One group of Plaintiffs represents themselves and four classes of litigants consisting of foster parents and foster children *869 directly receiving foster care maintenance payments from the Indiana Department of Child Services (“DCS”) and adoptive parents and adopted special needs children directly receiving adoption assistance payments from DCS (“Class Action Plaintiffs”). Title IV-E of the Social Security Act, 42 U.S.C. § 670 eb seq. (“Title IVE”), provides federal funding for the purposes of foster care and adoption assistance to states which have submitted state plans to the federal government and have had them approved. The State of Indiana has submitted such a plan which has been approved and, thus, has agreed to be bound by all of the federal requirements under Title IV-E. DCS, headed by Director James Payne, is the state agency which administers the Title IV-E monies provided by the federal government.

Under Title IV-E, the federal government underwrites a set percentage of the State’s expenses which are allowable and reimbursable under federal law. 2 The funds used to provide the non-federal share of the Title IV-E expenses come from state-appropriated funds. Prior to January 1, 2009, county tax levies and funds were used for this purpose. However, effective January 1, 2009, Indiana’s law changed, so that now only state money is used to match the federal IV-E funds.

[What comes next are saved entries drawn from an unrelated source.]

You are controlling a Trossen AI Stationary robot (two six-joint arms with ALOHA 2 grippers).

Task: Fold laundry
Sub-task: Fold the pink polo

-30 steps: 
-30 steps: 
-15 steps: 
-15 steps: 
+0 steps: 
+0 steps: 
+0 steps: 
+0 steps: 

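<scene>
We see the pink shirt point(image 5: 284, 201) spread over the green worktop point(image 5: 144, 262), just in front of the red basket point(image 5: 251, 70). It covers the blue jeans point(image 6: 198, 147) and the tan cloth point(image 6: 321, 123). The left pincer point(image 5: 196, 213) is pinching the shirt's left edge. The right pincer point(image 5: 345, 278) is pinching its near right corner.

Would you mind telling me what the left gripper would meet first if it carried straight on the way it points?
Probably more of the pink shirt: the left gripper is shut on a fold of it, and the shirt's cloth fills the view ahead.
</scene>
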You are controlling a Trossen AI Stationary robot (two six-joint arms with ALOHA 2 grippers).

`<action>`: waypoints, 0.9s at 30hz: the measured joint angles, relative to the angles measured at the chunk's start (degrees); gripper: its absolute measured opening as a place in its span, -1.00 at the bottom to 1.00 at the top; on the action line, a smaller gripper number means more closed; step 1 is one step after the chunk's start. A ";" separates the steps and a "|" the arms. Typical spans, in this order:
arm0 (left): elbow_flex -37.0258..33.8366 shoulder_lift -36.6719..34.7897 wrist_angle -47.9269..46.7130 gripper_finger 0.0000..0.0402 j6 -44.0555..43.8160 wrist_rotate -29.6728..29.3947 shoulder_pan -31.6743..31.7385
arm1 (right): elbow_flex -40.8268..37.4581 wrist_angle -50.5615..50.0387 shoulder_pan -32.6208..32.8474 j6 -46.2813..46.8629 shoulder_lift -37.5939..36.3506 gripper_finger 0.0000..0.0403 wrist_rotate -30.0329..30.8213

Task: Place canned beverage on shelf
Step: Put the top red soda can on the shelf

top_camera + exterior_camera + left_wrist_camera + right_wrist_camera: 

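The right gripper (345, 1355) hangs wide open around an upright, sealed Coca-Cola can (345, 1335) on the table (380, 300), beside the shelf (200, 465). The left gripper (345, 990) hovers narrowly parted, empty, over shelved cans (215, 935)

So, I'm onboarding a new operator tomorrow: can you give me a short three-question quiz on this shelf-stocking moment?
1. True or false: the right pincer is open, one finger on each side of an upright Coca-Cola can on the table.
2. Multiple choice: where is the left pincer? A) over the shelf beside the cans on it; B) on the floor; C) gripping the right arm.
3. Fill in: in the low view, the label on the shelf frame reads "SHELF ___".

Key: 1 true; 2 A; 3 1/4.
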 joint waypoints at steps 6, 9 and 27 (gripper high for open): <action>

Foster care maintenance payments are funds paid directly by DCS to DCS-licensed foster parents (among other persons and entities), who are caring for or supervising children who have been removed from the homes of their relatives and are wards of DCS. If a child is eligible to receive foster care maintenance payments, 3 the State is required to pay an amount sufficient to “cover the cost of (and the cost of providing) food, clothing, shelter, daily supervision, school supplies, a child’s personal incidentals, liability insurance with respect to a child, reasonable travel to the child’s home for visitation, and reasonable travel for the child to remain in the school in which the child is enrolled at the time of placement.” 42 U.S.C. § 675(4)(A). DCS agrees that foster care maintenance payments must cover all the reasonable costs of each of the items listed above. These payments are paid as a per diem each month for the prior month’s services. Therefore, the monthly payment made on January 1, 2010, was for services rendered in December 2009.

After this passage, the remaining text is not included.